Proposed new library oslo.metrics

This is a proposal to create a new library to collect metrics of oslo libraries.

Proposed library mission

The mission of oslo.metrics is exposing internal metrics information of oslo libraries. OpenStack processes create a connection to other middleware using oslo library, e.g. oslo.messaging to connect another OpenStack process and oslo.db to connect DB. The oslo.messaging creates its own RPC protocol over the connection to RabbitMQ, which is a default messaging middleware in OpenStack project. The usage of RabbitMQ can be monitored by RabbitMQ management tool, but the usage of oslo.messaging’s RPC can’t be monitored. Enabling OpenStack admin and operator to monitor usage of oslo libraries is the goal of oslo.metrics.

The oslo.metrics supports metrics of the oslo.messaging’s RPC as first goal. The metrics information of the RPC doesn’t appear anywhere. For example, when a user calls the Create New Instance API to Nova, there is no infomation about how many RPC calls are made, which RPC targets are used, and etc. And for another case, if operator adds 10 compute nodes to their OpenStack cluster, how may RPC will be increased, and etc.

Consuming projects

There are two type of consumers. One is the OpenStack services, which use oslo.messaging as its internal communication. Another is Monitoring systems, which consume the metrics exposed by the oslo.metrics.

Alternatives library

If oslo.messaging exposes its metrics, the notification feature of oslo.messaging can be a one of alternatives. However, the notification is also implemented over the RabbitMQ. It makes cross reference in the metrics so it’s not good idea to do.

The rpc_monitor is also another alternatives. This library focuses on collecting oslo.messaging metrics, and exposes its metrics to Prometheus. The rpc_monitor has not been developed long time. And the oslo.metrics will support multi type of monitoring system as an official library. So it’s difficult to use the rpc_monitor itself. However, the goal of rpc_monitor is similar to the oslo.metrics’s first goal. When implementing the oslo.metrics the Prometheus support, it’s better to consult the rpc_monitor’s implementation.

Proposed adoption model/plan

The basic architecture is the oslo.metrics works as metrics data serializer for outside system. The existing oslo libraries send original metrics information through a unix socket, then the oslo.metrics gathers the metrics information and exposes the data.

The oslo.metrics listens to unix sockets to receive metrics data from each of the OpenStack processes. The reason oslo.metrics uses the socket is to collect messaging metrics information from multiple processes which runs on the same node. One metrics process represents one node or one OpenStack project.

The consumer of oslo.metrics, e.g. oslo.messaging, needs to send its metrics information to the unix socket. The olso.messaging sends its metric data to the socket as well as the actual RPC request to another oslo.messaging server. The metrics data sending feature is configured by a new flag in oslo.messaging library.

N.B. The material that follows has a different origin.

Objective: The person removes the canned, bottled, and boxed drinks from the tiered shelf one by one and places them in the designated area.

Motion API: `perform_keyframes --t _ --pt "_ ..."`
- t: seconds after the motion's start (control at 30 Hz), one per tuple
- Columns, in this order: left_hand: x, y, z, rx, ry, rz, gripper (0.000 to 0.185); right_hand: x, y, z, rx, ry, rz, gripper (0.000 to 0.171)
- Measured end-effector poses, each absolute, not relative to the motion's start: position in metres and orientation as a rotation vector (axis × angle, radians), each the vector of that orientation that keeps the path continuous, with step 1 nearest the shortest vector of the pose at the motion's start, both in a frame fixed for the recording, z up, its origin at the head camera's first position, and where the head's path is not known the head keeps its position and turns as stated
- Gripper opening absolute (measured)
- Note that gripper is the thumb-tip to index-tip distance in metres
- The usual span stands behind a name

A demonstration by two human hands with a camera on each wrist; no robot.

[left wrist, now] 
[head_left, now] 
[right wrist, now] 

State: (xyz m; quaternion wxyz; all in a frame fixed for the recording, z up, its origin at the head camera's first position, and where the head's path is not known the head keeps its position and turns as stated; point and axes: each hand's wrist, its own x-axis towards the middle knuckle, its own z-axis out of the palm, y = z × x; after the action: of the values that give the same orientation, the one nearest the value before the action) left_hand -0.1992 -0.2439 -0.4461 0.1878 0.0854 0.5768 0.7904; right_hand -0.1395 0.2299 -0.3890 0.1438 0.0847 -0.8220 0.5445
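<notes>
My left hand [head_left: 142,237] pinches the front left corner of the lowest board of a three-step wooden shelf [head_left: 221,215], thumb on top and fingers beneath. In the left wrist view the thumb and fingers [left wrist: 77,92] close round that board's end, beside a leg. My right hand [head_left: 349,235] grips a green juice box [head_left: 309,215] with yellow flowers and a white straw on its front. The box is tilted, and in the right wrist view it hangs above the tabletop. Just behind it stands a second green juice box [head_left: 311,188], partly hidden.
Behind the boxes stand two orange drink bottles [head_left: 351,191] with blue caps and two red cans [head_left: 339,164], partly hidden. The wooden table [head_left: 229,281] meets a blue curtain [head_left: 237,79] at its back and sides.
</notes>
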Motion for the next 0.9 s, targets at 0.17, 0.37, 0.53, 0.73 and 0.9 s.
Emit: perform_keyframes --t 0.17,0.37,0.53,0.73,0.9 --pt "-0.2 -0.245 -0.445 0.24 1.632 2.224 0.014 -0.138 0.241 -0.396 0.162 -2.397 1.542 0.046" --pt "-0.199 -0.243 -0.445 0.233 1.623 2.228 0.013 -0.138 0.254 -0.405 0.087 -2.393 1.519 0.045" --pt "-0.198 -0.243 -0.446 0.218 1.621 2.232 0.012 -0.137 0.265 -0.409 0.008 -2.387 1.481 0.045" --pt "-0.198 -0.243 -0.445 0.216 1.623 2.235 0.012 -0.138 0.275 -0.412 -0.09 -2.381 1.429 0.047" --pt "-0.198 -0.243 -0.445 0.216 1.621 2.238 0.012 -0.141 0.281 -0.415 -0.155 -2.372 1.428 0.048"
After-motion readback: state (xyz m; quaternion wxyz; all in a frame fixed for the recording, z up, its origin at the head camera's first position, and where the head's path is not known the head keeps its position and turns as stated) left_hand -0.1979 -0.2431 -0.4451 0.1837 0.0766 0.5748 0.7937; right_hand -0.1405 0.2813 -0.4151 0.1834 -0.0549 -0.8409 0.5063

If we have a control server, then both Neutron-Server and Nova-API running in the controller would share their metrics to one unix socket which can get data from other OpenStack processes as well. The Unix Socket running in one Node would handle all OpenStack processes of that node

The oslo.messaging sends the RPC information one by one to oslo.metrics with oslo.metrics’s format. All information sent by oslo.messaging are put together into one metrics data in oslo.metrics. Then oslo.metrics exposes the one data to any monitoring system.

The monitoring system is really depending on operator. So oslo.metrics exposes the data by common format. The de facto standard is the Prometheus exposition format. We decide to use this format and expose the metrics on the HTTP endpoint. It allows integration with most monitoring systems, like e.g. Prometheus or Monasca.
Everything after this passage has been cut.